The prevalence of mental health disorders among long COVID survivors emphasizes the need for community-level interventions to promote mental health and well-being. it is evident that the care of COVID-19 patients extends beyond hospital discharge, and interdisciplinary collaboration is necessary for comprehensive outpatient care to ensure that long COVID patients who require mental health support have access to appropriate services. Physicians and healthcare workers should inform patients, particularly those in high-risk groups, of the potential long-term effects of COVID-19 and encourage them to seek medical care for any developing conditions. Healthcare providers and public health officials must work collaboratively to reduce the stigma associated with mental health issues and promote access to mental health resources and support groups. This approach will ensure that individuals with long COVID receive the necessary care and support to effectively manage their mental health.
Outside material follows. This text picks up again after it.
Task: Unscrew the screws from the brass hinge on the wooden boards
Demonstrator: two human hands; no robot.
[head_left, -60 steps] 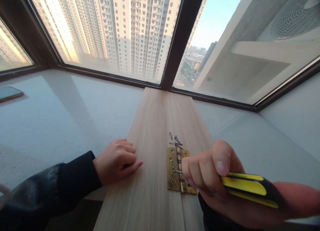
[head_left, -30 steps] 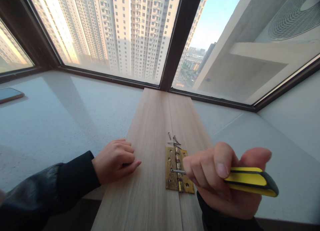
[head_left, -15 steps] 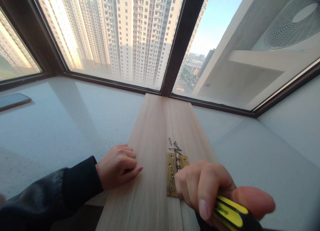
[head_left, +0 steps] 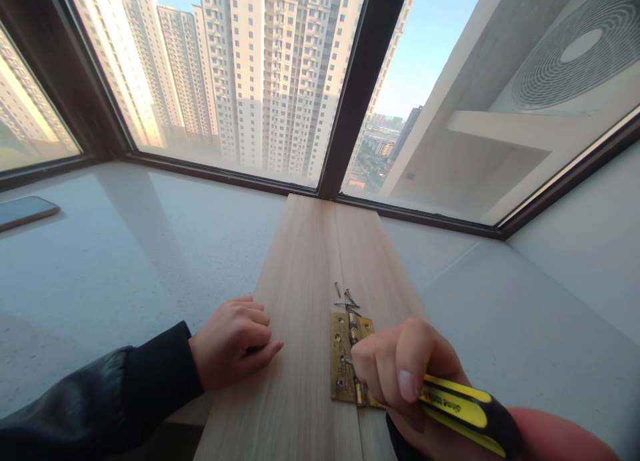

The current study possesses strengths that contribute to the robustness of our findings and their potential implications for the field. We employed a comprehensive search protocol that encompassed all the relevant studies related to our outcomes, which ensured that our analysis was comprehensive and not limited to specific regions or countries. Additionally, we included a diverse sample of participants with varied demographic characteristics in our analysis, which increases the generalizability of our findings.

The results of our studies should be interpreted in the context of some limitations. The results obtained from studies showed a high level of heterogeneity. Moreover, the included studies were observational, therefore a causal relationship could not be established based on these findings. Furthermore, most of the studies did not include an unexposed control group making it challenging to conclude that mental disorders are direct consequences of the disease rather than the socioeconomic impacts of the pandemic. One of the limitations is the inconsistency in the definition of the long COVID timeframe employed in the different studies included in our analysis. Moreover, the identification and diagnosis of mental health disorders examined in our study relied on questionnaires that varied between the included studies. While we have conducted a comprehensive analysis based on the existing evidence regarding the prevalence of the three primary psychiatric manifestations in individuals grappling with long COVID, it is essential to highlight a critical aspect. Studies should take into account the hospitalization rates of patients and continue to monitor these individuals to determine whether those with more severe disease are more likely to experience long COVID [199]. It is worth noting that this aspect has often been overlooked, primarily due to the predominantly cross-sectional nature of most studies on this subject. Therefore, there is a compelling need for future longitudinal studies with adequate follow-up to delve deeper into this specific topic and provide a more comprehensive understanding of the relationship between disease severity, hospitalization, and the occurrence of long COVID. syndrome Altogether, these limitations may affect the comparability of the findings from different studies and the accuracy of our findings.

In conclusion, our results revealed higher rates of mental health conditions among long COVID patients than in the general population. This information is critical for designing interventions aimed at promoting the mental well-being of post-COVID syndrome patients, identifying high-risk individuals, and mitigating the overall effect of the pandemic on mental health. Further research should focus on identifying the specific mechanisms responsible for the development of mental health conditions among long COVID patients, as well as evaluating the effectiveness of interventions aimed at promoting mental well-being. Additionally, community-level interventions are necessary to promote mental health and well-being among long COVID survivors.